■ **WHAT NEEDS TO BE DONE**
Identify all lines in the listing that include the word "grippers", and copy them out.

■ **SUPPLIED DATA**
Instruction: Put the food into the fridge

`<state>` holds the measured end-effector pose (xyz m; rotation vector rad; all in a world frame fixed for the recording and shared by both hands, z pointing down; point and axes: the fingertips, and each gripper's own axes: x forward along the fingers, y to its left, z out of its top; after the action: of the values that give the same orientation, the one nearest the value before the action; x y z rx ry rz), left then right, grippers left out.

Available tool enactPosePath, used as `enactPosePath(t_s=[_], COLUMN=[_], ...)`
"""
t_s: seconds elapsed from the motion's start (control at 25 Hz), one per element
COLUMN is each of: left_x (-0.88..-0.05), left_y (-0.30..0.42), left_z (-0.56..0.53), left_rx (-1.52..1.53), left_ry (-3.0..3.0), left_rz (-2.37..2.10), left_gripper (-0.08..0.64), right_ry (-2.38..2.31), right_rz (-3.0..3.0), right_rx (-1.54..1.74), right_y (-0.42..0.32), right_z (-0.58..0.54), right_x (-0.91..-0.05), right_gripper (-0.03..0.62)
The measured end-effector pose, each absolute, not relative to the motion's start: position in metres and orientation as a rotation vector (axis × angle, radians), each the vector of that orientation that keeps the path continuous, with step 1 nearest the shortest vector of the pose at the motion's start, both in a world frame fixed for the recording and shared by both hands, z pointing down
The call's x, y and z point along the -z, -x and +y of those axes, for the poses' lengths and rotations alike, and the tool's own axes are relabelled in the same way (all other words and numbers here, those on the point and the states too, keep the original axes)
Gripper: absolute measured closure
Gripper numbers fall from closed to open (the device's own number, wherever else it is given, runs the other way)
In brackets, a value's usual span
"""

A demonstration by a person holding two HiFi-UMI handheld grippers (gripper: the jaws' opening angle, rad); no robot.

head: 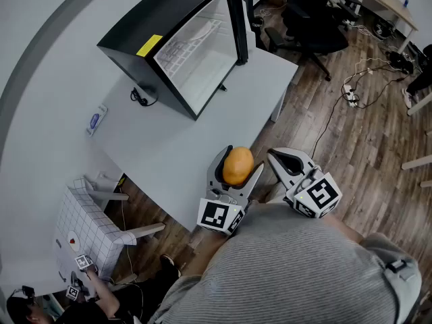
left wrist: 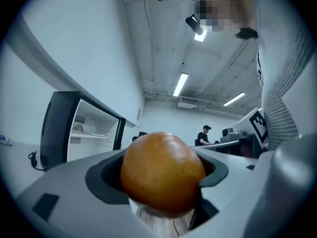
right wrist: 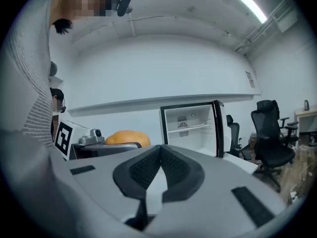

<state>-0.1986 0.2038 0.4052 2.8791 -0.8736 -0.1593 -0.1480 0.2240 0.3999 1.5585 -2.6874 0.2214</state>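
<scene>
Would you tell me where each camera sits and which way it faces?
Head view: on the person's head, looking steeply down at the table, open fridge, left gripper, right gripper and grey sweater.
Left gripper view: on the left gripper, level along jaws clamped on the orange fruit; sweater at right.
Right gripper view: on the right gripper, level, jaws shut and empty; sweater at left.
Shared: all show fridge and orange fruit.

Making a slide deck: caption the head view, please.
Left gripper holds an orange fruit before the open fridge on the table; right gripper shut, empty.
</scene>
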Motion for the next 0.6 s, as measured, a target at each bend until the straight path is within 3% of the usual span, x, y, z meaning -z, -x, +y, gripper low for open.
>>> enactPosePath(t_s=[0.6], left_x=[-0.405], left_y=[0.209], left_z=[0.198], left_rx=[0.165], left_ry=[-2.865], left_rz=[-0.896], left_gripper=[0.195], right_ry=[-1.530], right_rz=[-2.720], right_rx=[-0.214], right_y=[0.160], right_z=[0.218], right_x=[-0.397], right_gripper=[0.580])
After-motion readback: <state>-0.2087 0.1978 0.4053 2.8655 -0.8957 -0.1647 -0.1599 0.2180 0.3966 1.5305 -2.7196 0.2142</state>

■ **WORKED SOLUTION**
`<state>` holds the measured end-effector pose (xyz m; rotation vector rad; all in a world frame fixed for the recording and shared by both hands, z pointing down; point and axes: the fingertips, and each gripper's own axes: x forward along the fingers, y to its left, z out of its top; after the action: of the values that give the same orientation, the one nearest the value before the action; x y z rx ry rz), left then right, grippers left out.
A demonstration by a person holding two HiFi-UMI handheld grippers (gripper: the jaws' opening angle, rad); no robot.

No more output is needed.